**ABOUT THIS EXERCISE**
Exactly as written, retype the lines that run from the line holding "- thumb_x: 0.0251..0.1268" through the end of the records below. Do not include pictures.

»»

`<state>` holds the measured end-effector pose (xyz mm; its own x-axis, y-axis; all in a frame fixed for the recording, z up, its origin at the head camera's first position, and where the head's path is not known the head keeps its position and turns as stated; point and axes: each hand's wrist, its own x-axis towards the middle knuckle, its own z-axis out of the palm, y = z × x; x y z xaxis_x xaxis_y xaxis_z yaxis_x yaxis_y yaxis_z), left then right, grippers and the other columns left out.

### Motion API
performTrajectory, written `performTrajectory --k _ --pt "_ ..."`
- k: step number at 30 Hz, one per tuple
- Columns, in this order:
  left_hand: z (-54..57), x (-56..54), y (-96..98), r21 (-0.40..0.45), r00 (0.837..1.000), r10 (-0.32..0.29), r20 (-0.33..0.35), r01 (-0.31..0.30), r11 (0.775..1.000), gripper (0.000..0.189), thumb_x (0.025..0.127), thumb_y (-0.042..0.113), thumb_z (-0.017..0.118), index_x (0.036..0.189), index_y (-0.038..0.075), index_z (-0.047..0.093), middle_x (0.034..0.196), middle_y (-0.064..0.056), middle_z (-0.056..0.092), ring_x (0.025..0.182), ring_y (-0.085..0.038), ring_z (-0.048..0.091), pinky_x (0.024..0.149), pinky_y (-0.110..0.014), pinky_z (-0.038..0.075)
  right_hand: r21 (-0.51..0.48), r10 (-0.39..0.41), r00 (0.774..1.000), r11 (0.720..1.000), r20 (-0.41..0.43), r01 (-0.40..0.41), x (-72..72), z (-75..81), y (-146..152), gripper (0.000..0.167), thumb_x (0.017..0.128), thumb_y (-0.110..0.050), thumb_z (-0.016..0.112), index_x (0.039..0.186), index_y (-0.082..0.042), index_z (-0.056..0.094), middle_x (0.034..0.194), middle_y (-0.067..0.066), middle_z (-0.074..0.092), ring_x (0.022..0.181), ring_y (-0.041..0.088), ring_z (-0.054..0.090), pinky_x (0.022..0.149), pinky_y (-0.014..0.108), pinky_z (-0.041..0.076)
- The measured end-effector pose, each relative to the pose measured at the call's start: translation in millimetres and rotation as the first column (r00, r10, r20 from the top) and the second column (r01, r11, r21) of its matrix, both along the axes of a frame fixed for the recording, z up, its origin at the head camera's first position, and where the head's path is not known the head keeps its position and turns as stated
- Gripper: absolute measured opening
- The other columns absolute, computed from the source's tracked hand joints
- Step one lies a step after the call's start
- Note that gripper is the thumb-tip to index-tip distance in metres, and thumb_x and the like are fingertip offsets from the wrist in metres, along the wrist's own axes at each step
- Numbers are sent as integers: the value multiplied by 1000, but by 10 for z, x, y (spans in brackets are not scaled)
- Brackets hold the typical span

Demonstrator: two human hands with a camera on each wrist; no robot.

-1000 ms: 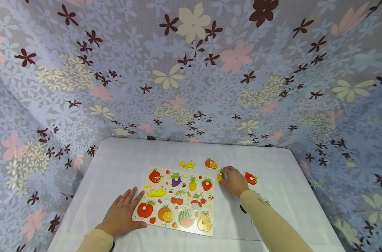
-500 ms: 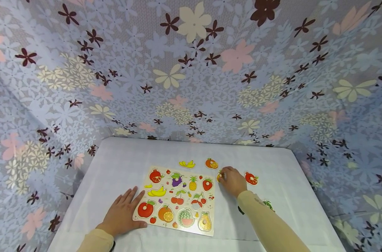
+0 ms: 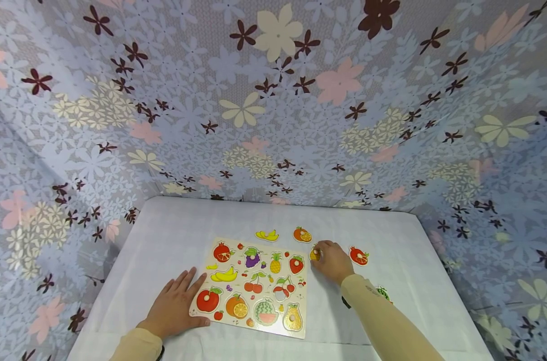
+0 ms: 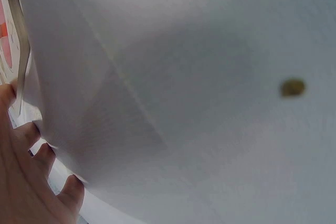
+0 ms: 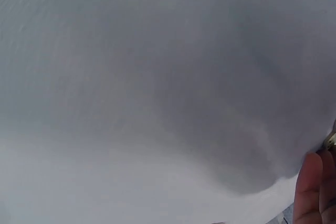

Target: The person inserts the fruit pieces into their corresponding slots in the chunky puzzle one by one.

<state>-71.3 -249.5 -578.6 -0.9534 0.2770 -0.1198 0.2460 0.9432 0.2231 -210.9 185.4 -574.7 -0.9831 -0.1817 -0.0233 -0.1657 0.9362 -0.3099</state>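
A cream fruit puzzle board point(image 3: 265, 279) lies flat on the table, printed with fruits in shaped places. My left hand point(image 3: 176, 303) rests palm down at its lower left corner, fingers spread, thumb along the bottom edge. In the left wrist view, fingers point(image 4: 29, 135) lie on the cloth and the thumb meets the board's edge. Just right of the board's upper right corner, my right hand point(image 3: 334, 261) pinches a yellow-orange puzzle piece point(image 3: 315, 252), partly hidden by the fingers. The right wrist view shows only fingertips point(image 5: 308, 177) and a sliver of this piece.
Loose pieces lie around the board: a banana piece point(image 3: 267, 235) and an orange piece point(image 3: 302, 234) behind it, a pomegranate piece point(image 3: 358, 255) right of my hand. A watermelon piece point(image 3: 383, 293) is partly covered by my right sleeve point(image 3: 381, 316). Floral curtains surround the white table point(image 3: 187, 220).
My right hand stays at the yellow-orange piece, with only a slight shift of wrist and forearm. The forearm now uncovers more of the watermelon piece. My left hand has not moved.
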Motion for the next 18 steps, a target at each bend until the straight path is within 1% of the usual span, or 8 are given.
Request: performTrajectory --k 5,9,13,16,18 --pt "2 -2 12 9 1000 8 13 -8 1000 117 64 84 66 156 17 38 160 -18 27 144 -40 27 112 -62 26 29 21 999 999 -34 -20 5 -12 15 29 79 -29 83 100 -14 69 125 11 64 107 31 63 92 48 52" --pt "-11 -6 11 -2 1000 1 -1 -1 1000 117 65 86 65 155 17 38 160 -18 27 144 -39 27 112 -62 27 52 47 994 998 -95 -42 8 -31 34 29 76 -29 83 97 -15 69 123 11 65 102 30 65 86 47 55" --pt "-9 -5 10 -7 1000 -4 -12 4 1000 117 65 86 64 156 17 38 160 -18 27 144 -39 28 112 -61 27 53 62 987 997 -149 -55 9 -44 48 28 75 -30 82 94 -15 67 122 10 65 93 27 67 77 43 58" --pt "9 -3 12 -6 1000 0 -5 0 1000 117 65 85 65 156 17 37 160 -18 28 144 -39 28 112 -61 27 42 66 985 997 -160 -60 11 -39 57 28 75 -29 82 93 -15 67 121 10 66 88 26 67 72 42 58" --pt "18 -3 10 -3 1000 4 0 -4 1000 117 65 85 66 155 17 38 160 -18 28 144 -39 28 112 -62 26 39 62 987 998 -151 -57 12 -36 63 28 75 -30 83 93 -15 68 122 10 66 87 25 67 71 41 58"
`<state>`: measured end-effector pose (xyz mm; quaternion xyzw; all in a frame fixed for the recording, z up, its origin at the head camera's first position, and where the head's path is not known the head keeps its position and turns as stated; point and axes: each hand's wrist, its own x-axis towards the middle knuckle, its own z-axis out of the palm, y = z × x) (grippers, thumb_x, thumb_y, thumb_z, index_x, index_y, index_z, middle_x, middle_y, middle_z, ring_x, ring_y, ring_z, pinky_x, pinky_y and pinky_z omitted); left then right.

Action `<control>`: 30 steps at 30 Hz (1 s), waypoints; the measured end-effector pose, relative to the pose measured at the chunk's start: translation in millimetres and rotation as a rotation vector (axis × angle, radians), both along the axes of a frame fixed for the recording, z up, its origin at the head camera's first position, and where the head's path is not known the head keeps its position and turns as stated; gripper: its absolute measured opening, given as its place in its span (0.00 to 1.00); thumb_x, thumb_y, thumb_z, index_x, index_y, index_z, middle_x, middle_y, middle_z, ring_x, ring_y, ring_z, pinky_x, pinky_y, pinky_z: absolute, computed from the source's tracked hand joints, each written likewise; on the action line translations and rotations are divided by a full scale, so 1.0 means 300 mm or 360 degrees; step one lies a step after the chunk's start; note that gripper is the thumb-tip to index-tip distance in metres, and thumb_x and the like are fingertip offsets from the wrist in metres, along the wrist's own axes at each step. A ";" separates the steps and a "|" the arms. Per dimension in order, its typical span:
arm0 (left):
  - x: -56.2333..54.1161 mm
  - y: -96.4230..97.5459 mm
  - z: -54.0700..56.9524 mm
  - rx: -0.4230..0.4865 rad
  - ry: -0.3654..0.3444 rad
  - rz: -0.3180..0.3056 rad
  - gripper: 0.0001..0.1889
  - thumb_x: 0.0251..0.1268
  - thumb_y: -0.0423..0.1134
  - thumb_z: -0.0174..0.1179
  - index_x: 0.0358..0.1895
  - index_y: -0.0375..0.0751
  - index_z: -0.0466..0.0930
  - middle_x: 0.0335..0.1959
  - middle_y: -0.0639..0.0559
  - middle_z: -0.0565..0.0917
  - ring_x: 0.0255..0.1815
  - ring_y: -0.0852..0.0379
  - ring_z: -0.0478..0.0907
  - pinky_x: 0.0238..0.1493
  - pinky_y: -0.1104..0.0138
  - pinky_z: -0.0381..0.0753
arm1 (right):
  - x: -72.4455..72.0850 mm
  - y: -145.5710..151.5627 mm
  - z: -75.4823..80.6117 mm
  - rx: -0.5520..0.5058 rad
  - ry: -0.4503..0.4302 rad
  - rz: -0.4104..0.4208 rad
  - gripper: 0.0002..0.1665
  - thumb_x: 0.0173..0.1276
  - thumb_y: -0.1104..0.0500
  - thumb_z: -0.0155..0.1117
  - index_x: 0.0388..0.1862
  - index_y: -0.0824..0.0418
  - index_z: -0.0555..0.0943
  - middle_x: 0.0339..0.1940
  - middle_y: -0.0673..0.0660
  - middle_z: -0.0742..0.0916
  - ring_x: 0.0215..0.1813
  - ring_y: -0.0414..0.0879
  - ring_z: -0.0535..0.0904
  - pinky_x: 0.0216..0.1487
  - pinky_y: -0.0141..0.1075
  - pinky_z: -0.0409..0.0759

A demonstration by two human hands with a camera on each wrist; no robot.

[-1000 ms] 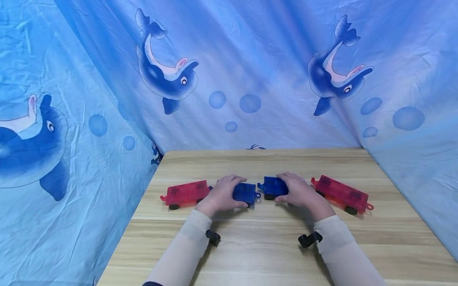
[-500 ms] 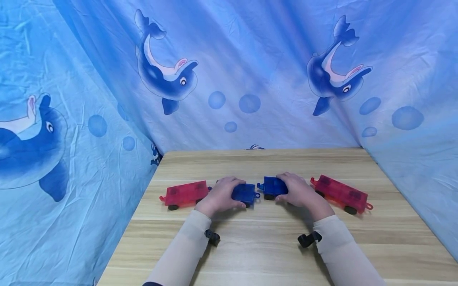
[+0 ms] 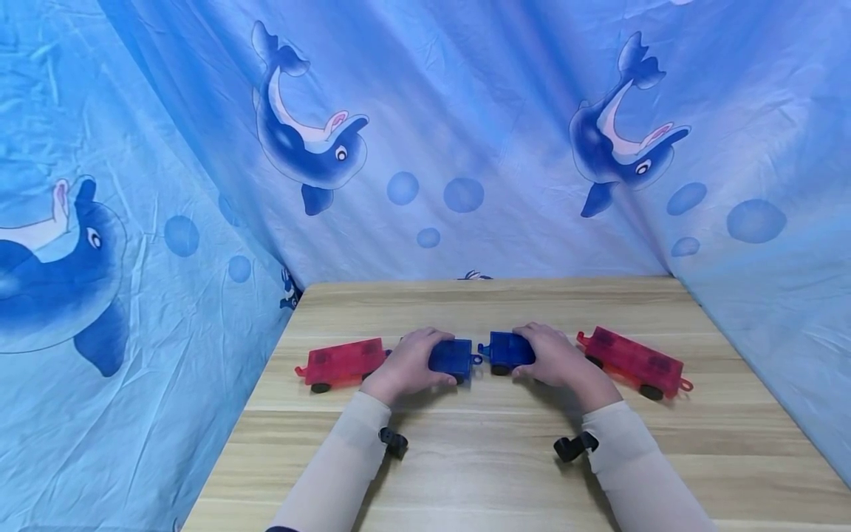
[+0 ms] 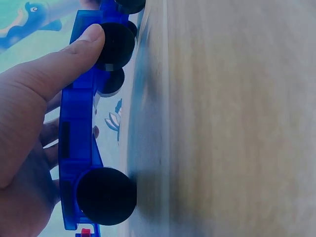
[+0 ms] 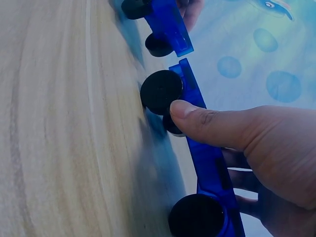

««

**WRITTEN SOLUTION**
  - thumb_x: 0.0251..0.1268
  - thumb_y: -0.0423..0.1134
  - thumb_z: -0.0174..0.1179
  - index_x: 0.0358..0.1895
  - index_y: -0.0375..0.0751
  - index_z: -0.0466..0.0930
  - middle_x: 0.0335..0.1959
  - middle_y: -0.0639..0.0559
  - middle_z: -0.0565..0.0917
  - ring_x: 0.0255..0.1815
  - ring_y: -0.0852..0.0379
  - ring_z: -0.0478..0.0907
  - pinky_x: 0.0238..0.1493
  - pinky_y: -0.1104..0.0138
  - pinky_z: -0.0381..0.0753
arm1 (right):
  - x: -72.4455..72.0850 mm
  - y: -145.5710..151.5627 mm
  - z: -75.4823..80.6117 mm
  - rx: -0.5520..0.5058 rad
  - ry: -0.4503..0.4302 rad
  - rz: -0.4104..0.4208 rad
  - gripper: 0.0002..0.1665
  - thumb_x: 0.0173..0.1276
  - thumb_y: -0.1104..0.0500
  - thumb_z: -0.0155..0.1117
  - index_x: 0.0388..0.1862
  - index_y: -0.0824..0.0418
  - index_z: -0.0555..0.0943
  - middle_x: 0.0339..0.1940
  - middle_y: -0.0673..0.0660
  - middle_z: -0.0742..0.0916
  - ring_x: 0.0215..0.1813
  - ring_y: -0.0414..0.0879
  - ring_z: -0.0535..0.0904
  - pinky_x: 0.0216..0.1487
  - pinky_y: -0.0141..0.1075
  - pinky_z: -0.0409..0.0759

A demonstration by two human hands with a camera on each wrist; no robot.

[-1000 ms] 
[-500 ms] 
[+0 ms] 
[+0 ms] 
[+0 ms] 

Nothing remains to be answered in this exercise.